- [REQUIREMENT]:
Every line below must be reproduced exactly; no pictures are to be included.

- [DATA BLOCK]:
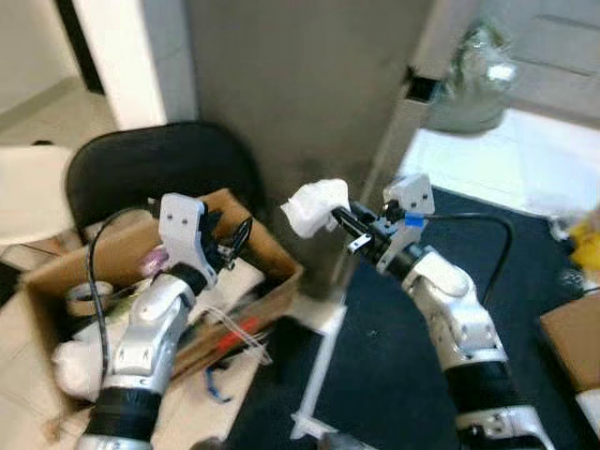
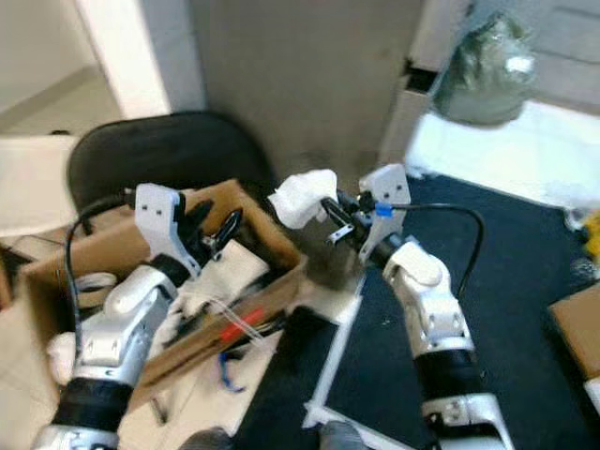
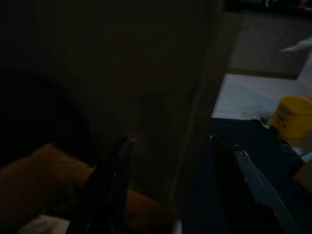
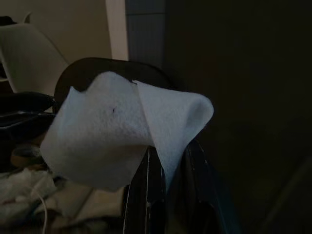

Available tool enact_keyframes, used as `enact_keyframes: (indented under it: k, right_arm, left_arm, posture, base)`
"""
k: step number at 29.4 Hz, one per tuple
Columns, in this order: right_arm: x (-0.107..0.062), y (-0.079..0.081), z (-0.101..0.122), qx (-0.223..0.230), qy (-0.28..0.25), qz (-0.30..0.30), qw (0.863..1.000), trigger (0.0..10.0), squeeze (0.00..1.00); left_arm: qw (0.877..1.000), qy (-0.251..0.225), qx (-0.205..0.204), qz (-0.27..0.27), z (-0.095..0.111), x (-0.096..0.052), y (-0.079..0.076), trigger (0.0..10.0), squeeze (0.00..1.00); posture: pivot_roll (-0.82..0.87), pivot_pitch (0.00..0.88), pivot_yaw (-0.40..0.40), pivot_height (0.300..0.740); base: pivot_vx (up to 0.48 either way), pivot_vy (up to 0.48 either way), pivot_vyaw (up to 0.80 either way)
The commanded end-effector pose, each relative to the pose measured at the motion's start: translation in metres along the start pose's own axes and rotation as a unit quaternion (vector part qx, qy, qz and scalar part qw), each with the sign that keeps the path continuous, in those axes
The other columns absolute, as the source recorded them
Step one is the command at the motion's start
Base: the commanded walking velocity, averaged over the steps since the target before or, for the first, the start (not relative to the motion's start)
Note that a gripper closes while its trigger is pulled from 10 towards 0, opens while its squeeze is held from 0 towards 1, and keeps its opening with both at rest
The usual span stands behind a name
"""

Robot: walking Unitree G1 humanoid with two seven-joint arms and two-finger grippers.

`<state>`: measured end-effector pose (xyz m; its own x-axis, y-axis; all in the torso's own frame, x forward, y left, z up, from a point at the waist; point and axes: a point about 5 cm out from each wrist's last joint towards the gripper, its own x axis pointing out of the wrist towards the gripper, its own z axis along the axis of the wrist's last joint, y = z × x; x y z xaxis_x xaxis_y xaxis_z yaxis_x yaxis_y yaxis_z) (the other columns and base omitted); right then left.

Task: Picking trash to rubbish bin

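A crumpled white tissue (image 1: 314,204) hangs in the air, pinched in my right gripper (image 1: 339,220), which is shut on it; in the right wrist view the tissue (image 4: 117,131) drapes over the fingertips. It hovers just past the right rim of an open cardboard box (image 1: 272,248) that holds paper, wires and other scraps. Over the box's middle, my left gripper (image 1: 230,242) is open with nothing between its fingers (image 3: 122,161).
A black chair (image 1: 159,164) stands behind the box, against a grey pillar (image 1: 300,94). A tape roll (image 1: 89,298) lies in the box. A dark blue mat (image 1: 394,356) covers the floor to the right, with another cardboard box (image 1: 577,342) and a yellow container (image 3: 290,117).
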<state>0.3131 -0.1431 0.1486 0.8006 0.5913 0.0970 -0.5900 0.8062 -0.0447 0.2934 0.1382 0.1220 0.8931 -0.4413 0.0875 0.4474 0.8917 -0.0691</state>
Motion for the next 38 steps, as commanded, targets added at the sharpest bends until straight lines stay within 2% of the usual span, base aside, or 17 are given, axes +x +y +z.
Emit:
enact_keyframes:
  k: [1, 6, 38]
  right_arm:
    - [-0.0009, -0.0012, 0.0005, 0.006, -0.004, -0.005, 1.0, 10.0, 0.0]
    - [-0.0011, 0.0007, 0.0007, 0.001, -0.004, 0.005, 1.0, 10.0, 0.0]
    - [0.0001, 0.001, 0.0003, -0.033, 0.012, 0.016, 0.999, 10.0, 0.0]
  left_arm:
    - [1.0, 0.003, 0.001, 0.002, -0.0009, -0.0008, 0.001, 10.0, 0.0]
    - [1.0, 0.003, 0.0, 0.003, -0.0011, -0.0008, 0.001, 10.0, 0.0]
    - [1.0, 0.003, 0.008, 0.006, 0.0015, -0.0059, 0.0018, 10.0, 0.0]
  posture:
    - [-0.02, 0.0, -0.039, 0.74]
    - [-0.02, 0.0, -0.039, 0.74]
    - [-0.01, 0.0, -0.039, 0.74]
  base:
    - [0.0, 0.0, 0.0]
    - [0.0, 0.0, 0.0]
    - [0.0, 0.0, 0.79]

- [TASK SOLUTION]:
Available tool enact_keyframes, used as `enact_keyframes: (indented under it: k, right_arm, left_arm, posture, base)`
"""
k: step number at 29.4 Hz, one per tuple
Columns, in this order: right_arm: x (-0.107..0.062), y (-0.079..0.081), z (-0.101..0.122), qx (-0.223..0.230), qy (-0.28..0.25), qz (-0.30..0.30), qw (0.863..1.000), trigger (0.0..10.0), squeeze (0.00..1.00); left_arm: qw (0.877..1.000), qy (-0.251..0.225), qx (-0.205..0.204), qz (-0.27..0.27), z (-0.095..0.111), x (-0.096..0.052), y (-0.079..0.076), trigger (0.0..10.0), squeeze (0.00..1.00); posture: pivot_roll (-0.82..0.87), pivot_pitch (0.00..0.88), pivot_yaw (-0.40..0.40), pivot_height (0.300..0.740); base: pivot_vx (up to 0.48 either way), pivot_vy (up to 0.48 either way), pivot_vyaw (up to 0.80 either way)
The commanded end-effector pose, each relative to the pose measured at the motion's start: translation in metres along the start pose's own axes and rotation as a unit quaternion (vector part qx, qy, qz and scalar part qw), each with the sign that keeps the path continuous, in those axes
The other columns absolute, as the source recorded them
Step one is the command at the motion's start
Base: the commanded walking velocity, averaged over the steps since the target before or, for the first, the start (not relative to the motion's start)
Note that a gripper closes while its trigger is pulled from 10 towards 0, opens while its squeeze is held from 0 towards 1, and keeps its opening with both at rest
The usual span stands behind a name
"""

Robot: walking Unitree G1 humanoid with two seven-joint arms and two-finger grippers.

`<state>`: measured end-effector pose (xyz m; its own x-axis, y-axis; all in the torso's own frame, x forward, y left, z up, from a point at the waist; point and axes: a point about 5 cm out from each wrist's last joint towards the gripper, its own x axis pointing out of the wrist towards the gripper, its own z axis along the axis of the wrist's last joint, y = z × x; x y z xaxis_x xaxis_y xaxis_z yaxis_x yaxis_y yaxis_z) (the other columns and base omitted); right then left.

Task: Picking trash to rubbish bin

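A crumpled white tissue (image 1: 314,204) hangs in the air, pinched in my right gripper (image 1: 339,220), which is shut on it; in the right wrist view the tissue (image 4: 117,131) drapes over the fingertips. It hovers just past the right rim of an open cardboard box (image 1: 272,248) that holds paper, wires and other scraps. Over the box's middle, my left gripper (image 1: 230,242) is open with nothing between its fingers (image 3: 122,161).
A black chair (image 1: 159,164) stands behind the box, against a grey pillar (image 1: 300,94). A tape roll (image 1: 89,298) lies in the box. A dark blue mat (image 1: 394,356) covers the floor to the right, with another cardboard box (image 1: 577,342) and a yellow container (image 3: 290,117).
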<state>0.3131 -0.1431 0.1486 0.8006 0.5913 0.0970 -0.5900 0.8062 -0.0447 0.2934 0.1382 0.1220 0.8931 -0.4413 0.0875 0.4474 0.8917 -0.0691</state>
Motion for the next 38 steps, as commanded, targets added at the sharpest bends until straight lines stay within 2% of the usual span, base aside, or 17 are given, axes +x +y +z.
Emit:
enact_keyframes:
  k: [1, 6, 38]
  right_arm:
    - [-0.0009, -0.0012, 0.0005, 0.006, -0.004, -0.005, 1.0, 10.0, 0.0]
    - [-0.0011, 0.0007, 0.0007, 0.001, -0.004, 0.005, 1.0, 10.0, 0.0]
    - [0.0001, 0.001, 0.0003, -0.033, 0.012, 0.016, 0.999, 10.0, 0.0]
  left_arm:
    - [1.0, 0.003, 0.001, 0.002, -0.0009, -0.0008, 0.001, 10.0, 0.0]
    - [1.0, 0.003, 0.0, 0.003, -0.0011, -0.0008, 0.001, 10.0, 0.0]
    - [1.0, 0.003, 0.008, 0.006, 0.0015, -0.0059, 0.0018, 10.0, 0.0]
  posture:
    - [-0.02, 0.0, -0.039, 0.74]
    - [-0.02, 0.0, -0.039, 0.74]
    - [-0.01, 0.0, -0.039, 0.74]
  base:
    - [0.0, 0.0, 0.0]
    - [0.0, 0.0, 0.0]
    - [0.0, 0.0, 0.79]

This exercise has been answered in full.